### EXERCISE OBJECTIVE
From the records below, set down exactly the lines starting with the line that contains "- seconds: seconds" and going on through the line that contains "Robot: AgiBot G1". Nothing else is wanted.

Records drawn from a dataset:

::::

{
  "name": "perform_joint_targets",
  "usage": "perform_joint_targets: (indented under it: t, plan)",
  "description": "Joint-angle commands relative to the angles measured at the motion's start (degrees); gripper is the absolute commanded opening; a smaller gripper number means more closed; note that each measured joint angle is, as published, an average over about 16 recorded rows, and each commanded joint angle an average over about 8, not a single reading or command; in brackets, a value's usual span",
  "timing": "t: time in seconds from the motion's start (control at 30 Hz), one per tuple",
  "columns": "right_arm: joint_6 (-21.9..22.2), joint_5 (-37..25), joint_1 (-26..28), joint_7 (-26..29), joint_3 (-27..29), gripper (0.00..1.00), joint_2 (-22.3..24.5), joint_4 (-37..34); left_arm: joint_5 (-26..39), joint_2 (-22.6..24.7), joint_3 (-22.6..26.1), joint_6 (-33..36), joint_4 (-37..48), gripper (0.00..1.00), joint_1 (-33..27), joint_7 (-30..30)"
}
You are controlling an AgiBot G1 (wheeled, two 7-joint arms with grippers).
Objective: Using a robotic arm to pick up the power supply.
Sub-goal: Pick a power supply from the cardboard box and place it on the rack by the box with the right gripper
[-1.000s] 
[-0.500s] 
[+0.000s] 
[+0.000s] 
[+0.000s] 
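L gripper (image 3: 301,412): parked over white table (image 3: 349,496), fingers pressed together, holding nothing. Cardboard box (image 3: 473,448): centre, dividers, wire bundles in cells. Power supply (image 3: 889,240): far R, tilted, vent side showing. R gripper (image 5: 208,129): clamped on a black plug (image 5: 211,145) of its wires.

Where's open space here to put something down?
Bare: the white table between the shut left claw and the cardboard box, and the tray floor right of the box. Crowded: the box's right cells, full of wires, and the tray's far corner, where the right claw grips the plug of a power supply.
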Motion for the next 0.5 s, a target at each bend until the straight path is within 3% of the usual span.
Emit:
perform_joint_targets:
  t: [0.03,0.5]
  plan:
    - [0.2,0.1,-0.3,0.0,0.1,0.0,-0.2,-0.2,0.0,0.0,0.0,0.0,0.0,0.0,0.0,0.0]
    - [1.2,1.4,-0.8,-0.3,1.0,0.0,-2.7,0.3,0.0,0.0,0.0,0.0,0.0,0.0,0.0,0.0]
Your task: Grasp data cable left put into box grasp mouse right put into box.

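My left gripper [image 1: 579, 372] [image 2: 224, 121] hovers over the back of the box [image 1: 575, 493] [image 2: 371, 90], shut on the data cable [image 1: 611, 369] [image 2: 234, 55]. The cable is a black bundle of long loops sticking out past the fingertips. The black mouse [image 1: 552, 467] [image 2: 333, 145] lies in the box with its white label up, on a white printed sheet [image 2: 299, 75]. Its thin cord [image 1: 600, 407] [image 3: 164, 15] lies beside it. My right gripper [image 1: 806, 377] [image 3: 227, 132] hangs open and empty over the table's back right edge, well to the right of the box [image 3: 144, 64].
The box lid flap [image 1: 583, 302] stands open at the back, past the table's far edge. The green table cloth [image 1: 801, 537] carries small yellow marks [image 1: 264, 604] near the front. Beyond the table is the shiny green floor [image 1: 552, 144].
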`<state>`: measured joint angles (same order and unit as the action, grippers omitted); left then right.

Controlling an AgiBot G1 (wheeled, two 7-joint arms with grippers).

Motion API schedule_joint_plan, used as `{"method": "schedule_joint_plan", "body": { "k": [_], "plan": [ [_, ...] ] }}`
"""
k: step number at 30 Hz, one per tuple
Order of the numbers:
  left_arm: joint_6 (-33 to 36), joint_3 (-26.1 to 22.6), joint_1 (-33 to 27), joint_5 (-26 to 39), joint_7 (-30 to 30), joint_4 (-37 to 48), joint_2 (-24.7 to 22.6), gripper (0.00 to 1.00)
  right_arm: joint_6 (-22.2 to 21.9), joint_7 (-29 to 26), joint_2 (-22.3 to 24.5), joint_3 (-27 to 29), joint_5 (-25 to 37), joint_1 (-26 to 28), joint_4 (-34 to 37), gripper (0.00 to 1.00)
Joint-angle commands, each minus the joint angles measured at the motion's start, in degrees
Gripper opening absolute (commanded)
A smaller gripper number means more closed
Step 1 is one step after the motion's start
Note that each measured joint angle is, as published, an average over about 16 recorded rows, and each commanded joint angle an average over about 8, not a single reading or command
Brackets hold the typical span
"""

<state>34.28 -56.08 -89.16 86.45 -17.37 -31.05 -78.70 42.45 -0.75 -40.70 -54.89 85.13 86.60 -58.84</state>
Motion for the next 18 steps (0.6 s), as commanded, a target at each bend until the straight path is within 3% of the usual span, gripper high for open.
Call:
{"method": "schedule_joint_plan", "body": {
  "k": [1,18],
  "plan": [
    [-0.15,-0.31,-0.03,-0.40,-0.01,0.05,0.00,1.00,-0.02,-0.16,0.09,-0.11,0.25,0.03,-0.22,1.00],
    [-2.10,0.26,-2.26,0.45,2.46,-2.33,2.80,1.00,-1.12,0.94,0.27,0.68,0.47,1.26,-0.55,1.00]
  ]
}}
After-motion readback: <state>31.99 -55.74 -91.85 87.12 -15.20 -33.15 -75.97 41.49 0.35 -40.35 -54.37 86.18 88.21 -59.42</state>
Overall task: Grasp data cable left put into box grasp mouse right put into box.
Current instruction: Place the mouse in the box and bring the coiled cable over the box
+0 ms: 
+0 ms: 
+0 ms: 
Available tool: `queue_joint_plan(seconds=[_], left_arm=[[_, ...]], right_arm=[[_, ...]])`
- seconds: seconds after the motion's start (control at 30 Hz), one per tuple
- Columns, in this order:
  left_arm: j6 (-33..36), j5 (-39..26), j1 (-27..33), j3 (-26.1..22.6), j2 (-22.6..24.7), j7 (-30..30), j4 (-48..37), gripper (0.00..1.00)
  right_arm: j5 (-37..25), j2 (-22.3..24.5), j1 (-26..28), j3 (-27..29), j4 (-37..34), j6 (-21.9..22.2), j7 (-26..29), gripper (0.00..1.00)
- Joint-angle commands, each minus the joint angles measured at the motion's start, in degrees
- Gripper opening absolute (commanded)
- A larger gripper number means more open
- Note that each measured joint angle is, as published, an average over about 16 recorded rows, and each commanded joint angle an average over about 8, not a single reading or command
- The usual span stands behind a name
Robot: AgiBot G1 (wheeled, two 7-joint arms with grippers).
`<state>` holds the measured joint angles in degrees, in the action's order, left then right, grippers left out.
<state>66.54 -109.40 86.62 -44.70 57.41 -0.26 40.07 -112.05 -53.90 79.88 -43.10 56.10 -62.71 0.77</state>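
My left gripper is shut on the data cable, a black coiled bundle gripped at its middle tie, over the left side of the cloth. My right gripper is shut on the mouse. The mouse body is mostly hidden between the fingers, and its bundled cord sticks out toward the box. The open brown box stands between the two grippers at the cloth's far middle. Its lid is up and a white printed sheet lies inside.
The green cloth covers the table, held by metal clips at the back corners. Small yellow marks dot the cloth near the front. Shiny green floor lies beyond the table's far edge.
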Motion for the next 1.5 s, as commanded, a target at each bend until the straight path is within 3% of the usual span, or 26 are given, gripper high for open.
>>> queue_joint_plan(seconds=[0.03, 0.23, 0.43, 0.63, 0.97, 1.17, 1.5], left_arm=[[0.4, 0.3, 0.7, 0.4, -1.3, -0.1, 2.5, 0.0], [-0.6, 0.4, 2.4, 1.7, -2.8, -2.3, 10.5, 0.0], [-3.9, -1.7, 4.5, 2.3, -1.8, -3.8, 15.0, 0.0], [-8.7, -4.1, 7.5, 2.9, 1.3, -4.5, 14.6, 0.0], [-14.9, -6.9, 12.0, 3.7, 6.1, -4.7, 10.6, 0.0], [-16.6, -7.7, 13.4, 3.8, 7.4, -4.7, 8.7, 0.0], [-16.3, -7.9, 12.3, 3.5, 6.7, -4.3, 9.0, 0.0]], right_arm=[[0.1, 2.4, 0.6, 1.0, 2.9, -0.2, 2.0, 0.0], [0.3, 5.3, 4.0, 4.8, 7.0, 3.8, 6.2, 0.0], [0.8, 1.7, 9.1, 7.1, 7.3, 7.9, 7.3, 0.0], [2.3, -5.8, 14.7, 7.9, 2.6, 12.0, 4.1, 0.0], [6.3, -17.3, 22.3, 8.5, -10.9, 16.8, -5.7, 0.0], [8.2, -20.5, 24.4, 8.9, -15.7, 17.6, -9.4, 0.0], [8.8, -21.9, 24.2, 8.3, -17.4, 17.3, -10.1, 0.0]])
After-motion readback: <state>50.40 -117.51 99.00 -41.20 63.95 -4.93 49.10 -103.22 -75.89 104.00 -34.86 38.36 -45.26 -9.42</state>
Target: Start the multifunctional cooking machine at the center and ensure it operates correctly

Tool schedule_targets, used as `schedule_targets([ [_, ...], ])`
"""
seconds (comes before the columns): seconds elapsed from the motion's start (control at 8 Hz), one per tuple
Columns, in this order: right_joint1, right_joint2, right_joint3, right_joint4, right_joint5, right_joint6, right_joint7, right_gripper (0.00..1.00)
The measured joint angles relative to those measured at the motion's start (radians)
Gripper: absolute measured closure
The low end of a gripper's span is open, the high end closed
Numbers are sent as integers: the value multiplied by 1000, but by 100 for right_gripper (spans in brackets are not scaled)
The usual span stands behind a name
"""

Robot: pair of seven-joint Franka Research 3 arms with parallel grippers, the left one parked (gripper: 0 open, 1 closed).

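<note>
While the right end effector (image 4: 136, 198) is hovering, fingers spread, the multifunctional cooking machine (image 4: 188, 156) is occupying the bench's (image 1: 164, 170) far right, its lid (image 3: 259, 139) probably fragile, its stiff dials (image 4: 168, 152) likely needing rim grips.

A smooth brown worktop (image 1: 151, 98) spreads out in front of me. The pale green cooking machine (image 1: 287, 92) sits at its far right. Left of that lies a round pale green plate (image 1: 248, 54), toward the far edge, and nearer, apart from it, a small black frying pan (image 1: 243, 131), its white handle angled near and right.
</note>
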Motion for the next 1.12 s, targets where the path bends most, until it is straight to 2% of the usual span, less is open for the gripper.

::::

### ANSWER TO THE EXERCISE
- seconds: seconds after the motion's start (control at 30 Hz), one per tuple
- Columns, in this order:
  left_arm: j6 (-33..36), j5 (-39..26), j1 (-27..33), j3 (-26.1..22.6), j2 (-22.6..24.7), j7 (-30..30), j4 (-48..37), gripper (0.00..1.00)
  right_arm: j5 (-37..25), j2 (-22.3..24.5), j1 (-26..28), j3 (-27..29), j4 (-37..34), j6 (-21.9..22.2), j7 (-26..29), gripper (0.00..1.00)
- Joint-angle commands, each minus the joint angles measured at the motion's start, in degrees
- Gripper opening absolute (commanded)
- A larger gripper number means more open
- Note that each measured joint angle is, as published, an average over about 16 recorded rows, and each commanded joint angle an average over about 8, not a single reading or command
- The usual span stands behind a name
Robot: AgiBot G1 (wheeled, two 7-joint arms with grippers).

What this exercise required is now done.